:: About this exercise ::
Where the line with "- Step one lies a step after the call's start" appears below, start writing out lines exactly, and finish with the line with "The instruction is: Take", which is included; write out nothing else.

(Recorded data)
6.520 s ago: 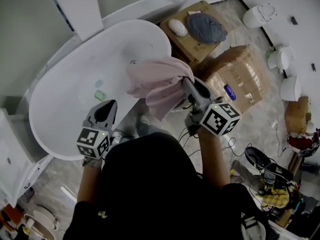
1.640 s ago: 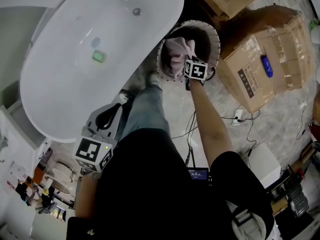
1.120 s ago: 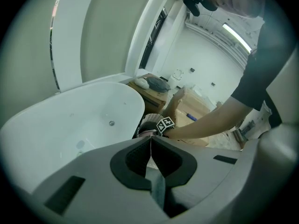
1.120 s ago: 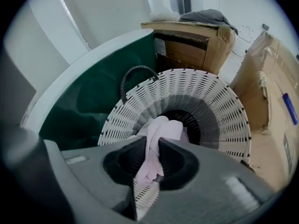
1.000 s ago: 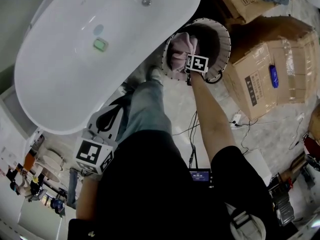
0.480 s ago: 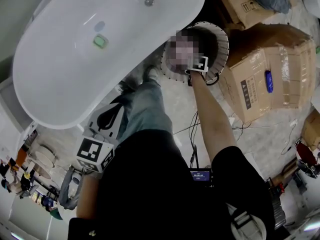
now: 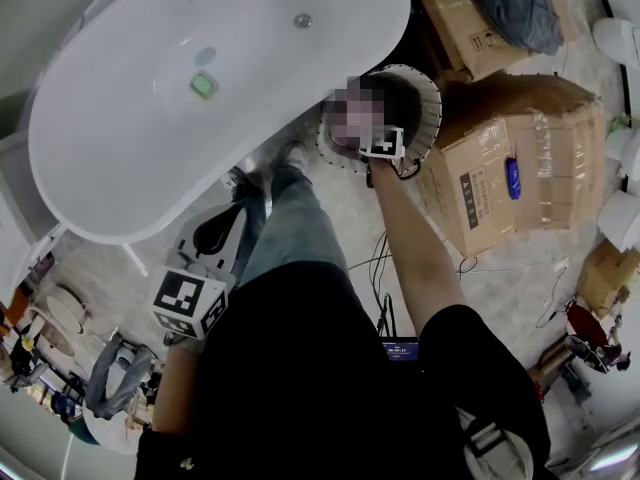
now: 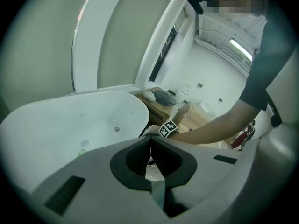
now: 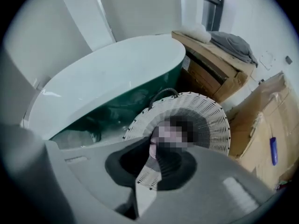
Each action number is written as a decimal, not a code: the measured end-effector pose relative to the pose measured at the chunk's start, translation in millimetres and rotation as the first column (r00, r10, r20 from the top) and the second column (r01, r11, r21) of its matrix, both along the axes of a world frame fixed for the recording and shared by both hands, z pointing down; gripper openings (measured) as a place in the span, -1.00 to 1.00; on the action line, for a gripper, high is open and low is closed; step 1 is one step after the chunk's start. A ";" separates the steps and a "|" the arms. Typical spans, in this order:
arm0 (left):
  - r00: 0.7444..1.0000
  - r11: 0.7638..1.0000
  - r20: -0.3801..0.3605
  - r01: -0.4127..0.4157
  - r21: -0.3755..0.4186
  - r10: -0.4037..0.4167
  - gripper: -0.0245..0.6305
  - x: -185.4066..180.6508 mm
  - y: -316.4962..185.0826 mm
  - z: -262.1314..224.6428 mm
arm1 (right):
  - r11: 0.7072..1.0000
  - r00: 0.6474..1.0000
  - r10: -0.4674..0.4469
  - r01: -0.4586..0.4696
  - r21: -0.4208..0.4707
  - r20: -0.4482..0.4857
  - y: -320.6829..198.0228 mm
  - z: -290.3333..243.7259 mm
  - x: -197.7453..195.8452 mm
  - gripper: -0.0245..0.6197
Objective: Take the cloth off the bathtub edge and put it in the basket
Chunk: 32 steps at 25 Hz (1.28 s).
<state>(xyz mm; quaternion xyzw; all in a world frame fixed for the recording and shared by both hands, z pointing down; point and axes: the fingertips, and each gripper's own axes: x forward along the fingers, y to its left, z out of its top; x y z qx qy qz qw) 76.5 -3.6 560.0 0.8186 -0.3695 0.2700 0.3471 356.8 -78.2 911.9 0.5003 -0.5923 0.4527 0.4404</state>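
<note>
Pink cloth (image 9: 161,133) sits inside the white perforated round basket (image 9: 212,120) (mostly patched over). Right gripper (image 9: 152,147) hangs above it, jaws just closed together, nothing between. Left gripper (image 8: 150,141) jaws together, empty, by the white oval bathtub (image 8: 56,125).

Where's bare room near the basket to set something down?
Inside the bathtub: bare except a green object and the drain. Floor this side of the taped cardboard box: mostly open, with cables. Crowded around the basket, between bathtub and that box.
</note>
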 end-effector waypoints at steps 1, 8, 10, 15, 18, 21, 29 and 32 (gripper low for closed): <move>1.000 1.000 -0.002 0.008 0.005 -0.008 -0.88 -2.7 0.9 -3.8 | 1.000 1.000 -0.019 0.019 0.007 -0.007 -0.6 -8.5 -4.9 -0.85; 0.995 0.994 -0.016 0.097 0.056 -0.096 -0.88 -31.3 4.3 -33.2 | 0.990 0.990 -0.140 0.139 0.020 0.017 6.3 -68.2 -56.6 -0.93; 0.993 0.990 -0.020 0.120 0.076 -0.118 -0.88 -41.4 4.4 -42.1 | 0.986 0.985 -0.168 0.167 0.027 0.023 8.1 -88.2 -72.3 -0.93; 0.985 0.978 -0.033 0.172 0.116 -0.169 -0.88 -64.8 2.5 -57.6 | 0.970 0.970 -0.238 0.234 0.070 0.055 5.5 -139.8 -110.0 -0.93; 0.980 0.970 -0.037 0.200 0.137 -0.197 -0.88 -81.4 0.9 -65.5 | 0.958 0.958 -0.276 0.266 0.110 0.083 2.8 -174.5 -134.4 -0.93; 0.973 0.961 -0.044 0.230 0.156 -0.226 -0.88 -100.6 0.0 -74.1 | 0.941 0.942 -0.314 0.294 0.164 0.114 -0.1 -212.3 -161.3 -0.93; 0.954 0.934 -0.069 0.299 0.197 -0.291 -0.88 -151.9 -5.9 -102.2 | 0.882 0.886 -0.414 0.335 0.331 0.207 -8.0 -315.8 -238.4 -0.93; 0.952 0.924 -0.075 0.305 0.228 -0.296 -0.88 -166.6 -5.3 -114.1 | 0.835 0.852 -0.481 0.372 0.405 0.209 -7.4 -352.5 -265.6 -0.93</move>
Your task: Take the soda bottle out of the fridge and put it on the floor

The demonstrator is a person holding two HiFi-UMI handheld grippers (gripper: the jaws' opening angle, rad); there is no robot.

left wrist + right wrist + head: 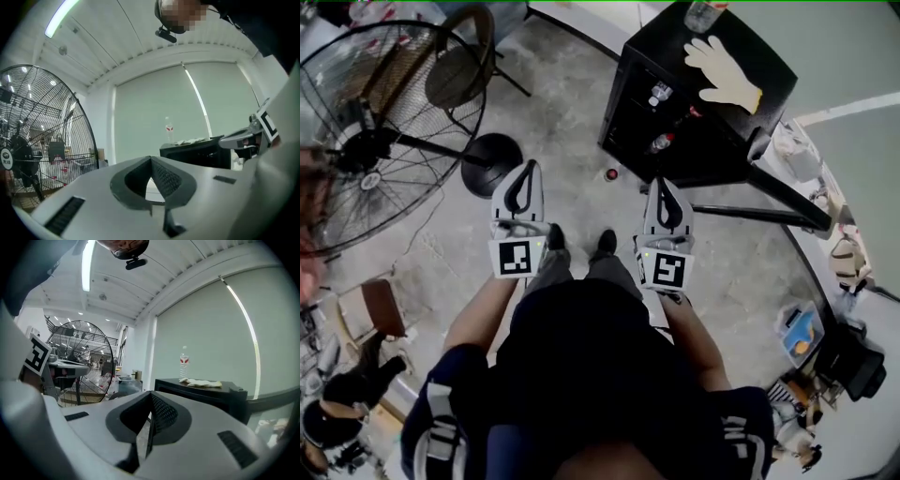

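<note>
Soda bottle (661, 143) sits inside the open fridge (623, 89), well apart from the left hand-held gripper (528, 173) and right hand-held gripper (664, 187), both closed on nothing.

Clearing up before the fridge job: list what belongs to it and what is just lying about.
Job: fridge; bottles inside it; floor; left gripper and right gripper, both shut, empty.
Lying about: fan; glove; top bottle on the fridge.
</note>
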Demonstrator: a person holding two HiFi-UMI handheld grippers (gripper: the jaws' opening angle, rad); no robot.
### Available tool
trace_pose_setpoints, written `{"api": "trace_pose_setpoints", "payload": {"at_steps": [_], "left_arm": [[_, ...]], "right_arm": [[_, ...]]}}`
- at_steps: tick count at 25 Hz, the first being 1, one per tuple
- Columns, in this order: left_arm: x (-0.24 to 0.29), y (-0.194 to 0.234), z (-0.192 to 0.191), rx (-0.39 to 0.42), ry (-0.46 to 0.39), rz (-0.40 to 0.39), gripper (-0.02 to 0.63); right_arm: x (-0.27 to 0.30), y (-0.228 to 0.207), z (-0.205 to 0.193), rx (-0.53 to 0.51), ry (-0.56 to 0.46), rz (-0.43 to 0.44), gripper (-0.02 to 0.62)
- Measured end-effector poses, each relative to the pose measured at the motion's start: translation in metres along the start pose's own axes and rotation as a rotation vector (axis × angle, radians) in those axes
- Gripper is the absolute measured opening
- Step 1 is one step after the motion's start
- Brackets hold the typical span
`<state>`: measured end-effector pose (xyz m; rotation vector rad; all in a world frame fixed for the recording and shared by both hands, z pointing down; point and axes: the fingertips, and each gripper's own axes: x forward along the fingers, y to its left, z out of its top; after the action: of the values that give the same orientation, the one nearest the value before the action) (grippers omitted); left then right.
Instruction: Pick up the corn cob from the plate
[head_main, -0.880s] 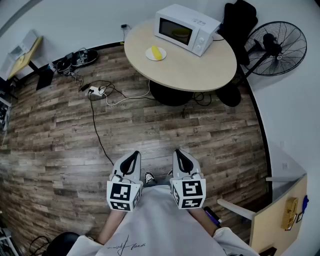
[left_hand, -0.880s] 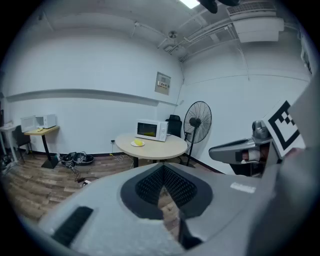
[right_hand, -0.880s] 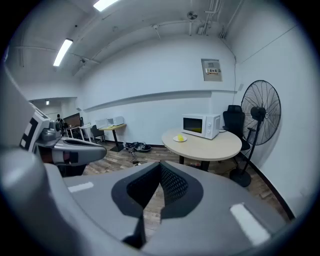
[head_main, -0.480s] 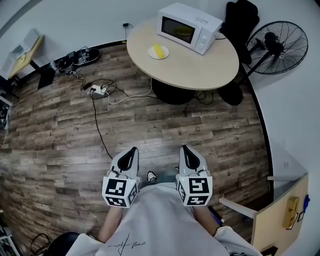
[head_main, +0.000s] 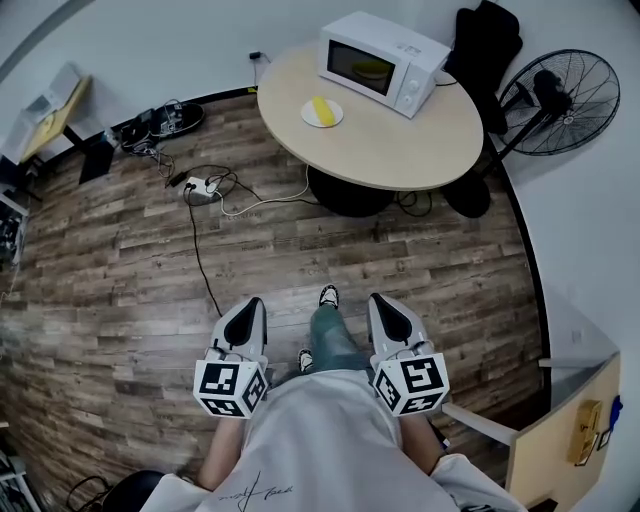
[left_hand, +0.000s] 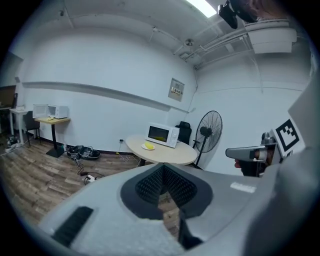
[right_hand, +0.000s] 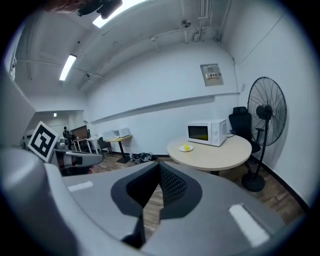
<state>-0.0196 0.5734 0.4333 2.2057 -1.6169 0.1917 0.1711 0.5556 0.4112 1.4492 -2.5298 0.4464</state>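
Two tools show in the head view: the left tool (head_main: 247, 312) at seven o'clock and the right tool (head_main: 386, 305) at five o'clock. Each bears one marker cube (head_main: 230, 388), two cubes in all. One round surface (head_main: 400, 140) lies at one o'clock. It carries one microwave (head_main: 385, 62), one plate (head_main: 334, 118) and one corn cob (head_main: 319, 107). One standing fan (head_main: 553, 102) is at two o'clock. One power strip (head_main: 206, 186) lies on the floor (head_main: 120, 270) at eleven o'clock, and one small desk (head_main: 50, 115) stands at ten o'clock. Two shoes (head_main: 328, 296) show near the centre.
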Motion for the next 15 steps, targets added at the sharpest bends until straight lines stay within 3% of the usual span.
{"api": "trace_pose_setpoints", "payload": {"at_steps": [4,7,12,15], "left_arm": [[0.015,0.008,0.000,-0.015,0.020,-0.003,-0.009],[0.027,0.018,0.011,-0.006,0.019,0.033,-0.003],[0.061,0.030,0.025,0.010,0.033,0.023,-0.003],[0.079,0.042,0.035,0.004,0.037,0.032,-0.003]], "right_arm": [[0.022,0.006,0.005,0.025,-0.014,0.083,0.011],[0.043,0.002,0.015,0.012,-0.029,0.077,0.011],[0.079,-0.010,0.024,0.052,0.008,0.078,0.011],[0.101,-0.015,0.032,0.012,0.023,0.079,0.011]]}}
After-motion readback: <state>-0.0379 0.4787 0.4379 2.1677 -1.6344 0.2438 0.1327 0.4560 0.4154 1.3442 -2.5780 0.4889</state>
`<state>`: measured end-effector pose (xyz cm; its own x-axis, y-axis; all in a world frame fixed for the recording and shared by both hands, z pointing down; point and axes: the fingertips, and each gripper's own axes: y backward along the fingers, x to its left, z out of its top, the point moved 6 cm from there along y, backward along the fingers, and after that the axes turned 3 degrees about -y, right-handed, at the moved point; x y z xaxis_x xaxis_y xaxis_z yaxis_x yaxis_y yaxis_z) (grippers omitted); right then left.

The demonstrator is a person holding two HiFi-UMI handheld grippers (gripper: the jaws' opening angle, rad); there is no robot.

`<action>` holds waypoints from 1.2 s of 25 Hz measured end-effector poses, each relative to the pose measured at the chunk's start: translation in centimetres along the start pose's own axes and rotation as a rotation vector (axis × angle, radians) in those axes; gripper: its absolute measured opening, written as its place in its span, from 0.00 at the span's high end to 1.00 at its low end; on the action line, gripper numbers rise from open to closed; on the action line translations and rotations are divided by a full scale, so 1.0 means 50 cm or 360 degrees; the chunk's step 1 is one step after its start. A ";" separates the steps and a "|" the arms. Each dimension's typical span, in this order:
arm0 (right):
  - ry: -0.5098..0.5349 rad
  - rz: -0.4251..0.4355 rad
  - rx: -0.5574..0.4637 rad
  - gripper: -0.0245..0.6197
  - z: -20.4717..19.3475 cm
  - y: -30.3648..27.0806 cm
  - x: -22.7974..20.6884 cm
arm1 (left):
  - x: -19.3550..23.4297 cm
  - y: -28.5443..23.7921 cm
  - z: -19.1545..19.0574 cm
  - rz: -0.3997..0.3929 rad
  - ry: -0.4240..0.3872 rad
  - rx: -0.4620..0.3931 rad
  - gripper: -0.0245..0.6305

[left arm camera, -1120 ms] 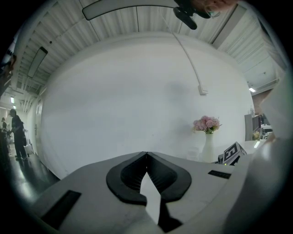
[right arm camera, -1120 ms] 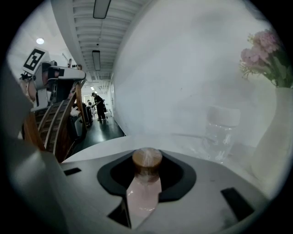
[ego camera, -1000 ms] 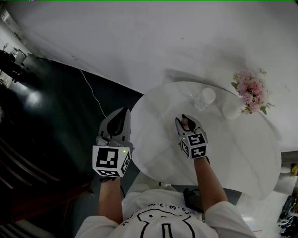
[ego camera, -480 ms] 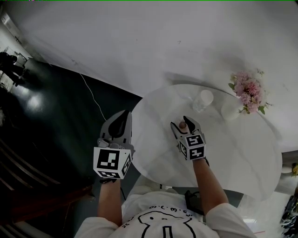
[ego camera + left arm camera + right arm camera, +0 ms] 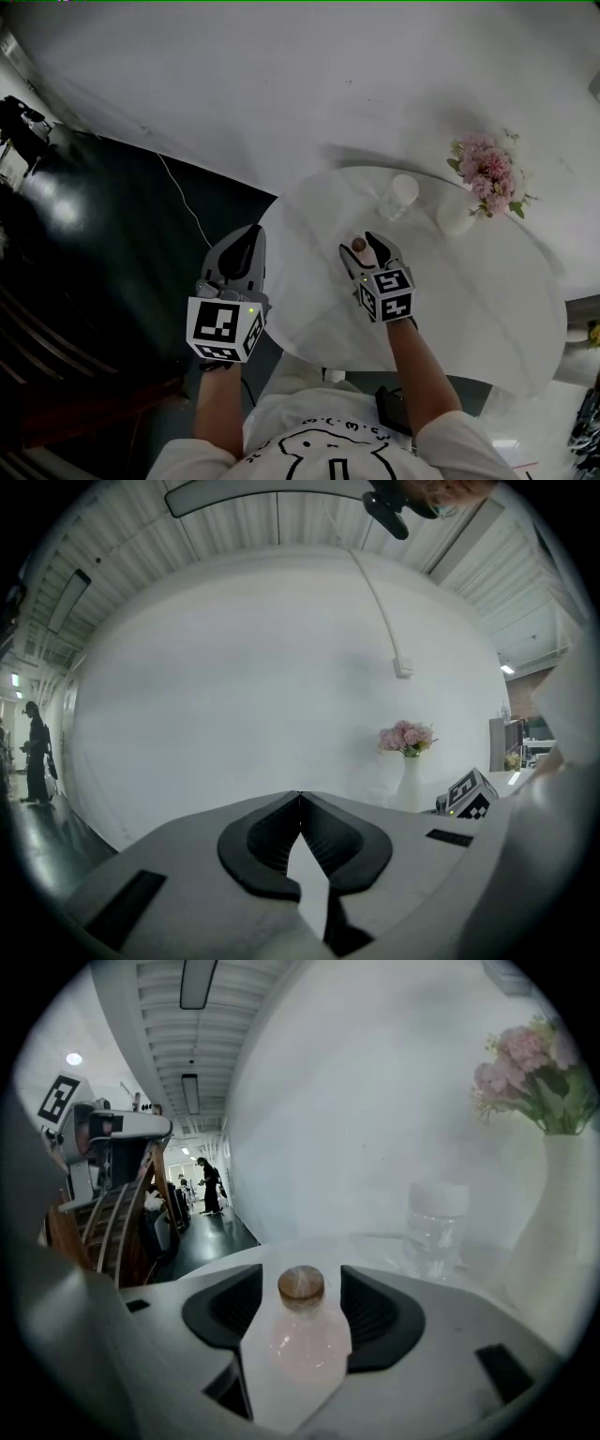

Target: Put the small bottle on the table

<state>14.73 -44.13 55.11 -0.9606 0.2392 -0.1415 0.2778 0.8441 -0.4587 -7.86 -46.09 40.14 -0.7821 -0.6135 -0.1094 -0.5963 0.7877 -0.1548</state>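
The small bottle, with pinkish contents and a brown cap, stands upright on the round white table. My right gripper is open around it. Its jaws have just been opening, and the bottle stands between them with a gap on each side. In the right gripper view the bottle sits low between the dark pads of the right gripper. My left gripper hovers over the dark floor, left of the table edge. The left gripper is shut with nothing in it.
A clear plastic bottle with a white cap stands at the table's far side. Right of it is a white vase of pink flowers. A thin cable runs over the dark floor. The white wall lies close behind the table.
The right jaws have parted from the small bottle, which now stands free between them on the table. The left gripper has hardly shifted.
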 end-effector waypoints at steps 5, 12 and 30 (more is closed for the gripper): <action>0.0001 0.0029 -0.0069 0.55 0.015 0.048 0.018 | -0.022 0.022 0.011 0.0005 0.0013 -0.0024 0.96; 0.0038 0.0037 -0.0151 0.55 0.035 0.119 0.023 | -0.064 0.054 0.033 0.0007 0.0010 -0.0074 0.96; 0.0132 -0.0014 -0.0355 0.72 0.108 0.334 0.052 | -0.137 0.118 0.112 -0.0016 -0.0023 -0.0229 0.96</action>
<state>16.94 -31.99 42.36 -0.9631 0.2620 -0.0616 0.2690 0.9294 -0.2529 -5.01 -37.55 34.49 -0.7737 -0.6215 -0.1227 -0.6249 0.7806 -0.0135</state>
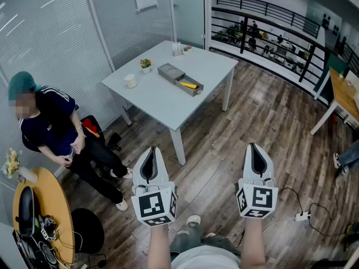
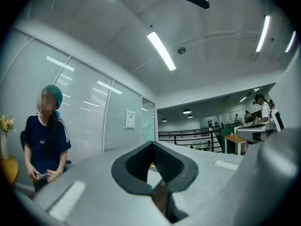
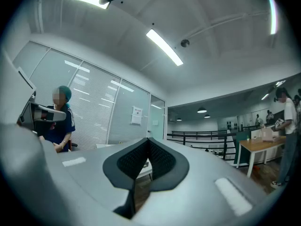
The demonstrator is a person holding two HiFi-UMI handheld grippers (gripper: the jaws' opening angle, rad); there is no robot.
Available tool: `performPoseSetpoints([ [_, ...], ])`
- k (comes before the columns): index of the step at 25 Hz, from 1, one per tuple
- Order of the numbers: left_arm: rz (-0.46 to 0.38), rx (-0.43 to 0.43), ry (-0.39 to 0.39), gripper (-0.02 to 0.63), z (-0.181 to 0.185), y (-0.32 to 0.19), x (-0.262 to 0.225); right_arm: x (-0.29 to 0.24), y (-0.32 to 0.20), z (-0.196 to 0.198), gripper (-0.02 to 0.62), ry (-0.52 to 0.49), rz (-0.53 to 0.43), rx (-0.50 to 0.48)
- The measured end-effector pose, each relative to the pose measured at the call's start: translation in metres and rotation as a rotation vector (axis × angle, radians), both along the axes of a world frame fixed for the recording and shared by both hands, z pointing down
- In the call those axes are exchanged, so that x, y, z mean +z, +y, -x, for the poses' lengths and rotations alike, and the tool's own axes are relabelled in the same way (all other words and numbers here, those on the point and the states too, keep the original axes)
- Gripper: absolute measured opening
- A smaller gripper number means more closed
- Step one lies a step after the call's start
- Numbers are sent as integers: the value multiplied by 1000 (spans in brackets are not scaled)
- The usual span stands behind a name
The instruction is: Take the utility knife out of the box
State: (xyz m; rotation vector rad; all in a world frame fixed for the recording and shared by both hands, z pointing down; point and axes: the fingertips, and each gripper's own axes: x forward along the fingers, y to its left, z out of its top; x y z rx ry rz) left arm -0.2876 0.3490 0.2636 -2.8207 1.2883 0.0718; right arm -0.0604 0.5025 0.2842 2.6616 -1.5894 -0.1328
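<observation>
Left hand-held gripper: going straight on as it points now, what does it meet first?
The left hand-held gripper, jaws together and empty, points over open wooden floor toward the white table. Nothing shows in between. The table's near edge is probably first, though depth is unclear.

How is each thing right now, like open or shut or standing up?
Box: open, on the table.
Utility knife: lying inside the box.
Cup: upright on the table.
Left gripper: shut, empty.
Right gripper: shut, empty.
</observation>
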Motion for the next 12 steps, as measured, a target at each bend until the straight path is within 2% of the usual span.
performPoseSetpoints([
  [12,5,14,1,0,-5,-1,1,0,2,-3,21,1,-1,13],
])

:: Answer area ::
- Step one lies a step after the call's start
- Numbers are sent as integers: the value multiplied by 1000 (spans in brackets are not scaled)
- The usual span stands behind a name
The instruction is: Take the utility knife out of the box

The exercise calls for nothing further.